But where does that leave us? Our current society has managed to take what should be a beautiful time in our lives and turn it into something that makes us cringe. Are we gonna let them get away with it? Hell no! We need to reclaim the positive in menopause and allow ourselves the celebration that’s due us. And that will take some hard work on our parts – we can’t sit back and expect “society at large” to fix this mess for us – we’re gonna have to do it ourselves! In fact we have to start by changing our own attitudes. By investing in ourselves if you will.

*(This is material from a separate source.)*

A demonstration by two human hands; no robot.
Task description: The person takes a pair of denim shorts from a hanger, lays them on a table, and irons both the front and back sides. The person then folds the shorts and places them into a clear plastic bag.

Let’s start by re-examining the part we know is good. Those of you who follow Menologues know the sheer joy of “NO MORE PERIODS EVER” from reading Phantom Period (not that that was a tough one to figure out). You can never again be held hostage by the monthly “visitor” that threatens to embarrass you at any given time by appearing unannounced and unwelcome and catching you off guard without “feminine protection”, or by defying that very “feminine protection” and covering you with a shockingly vivid ooze of angry red. Even without the violent visual evidence of your personal humiliation this “visitor” often delights in cutting you down at the least opportune moments with gut wrenching cramps that can take your very breath away and leave you feeling, and acting, like a limp noodle. Good riddance! And gone once and for all are the hormonally charged monthly mood swings (we’re loathe to admit the existence of these moods because we take such a bad rap for them – we can control them – but it can be damn hard work. I think the reason that Ella Grasso was voted in as the first woman Governor of Connecticut was because of her opponent’s snide remark that they’d have to “shut down the state for five days a month”). Shedding egregious inconveniences are the obvious benefits to menopause. What I’ve come to realize is that there are other, more subtle, advantages.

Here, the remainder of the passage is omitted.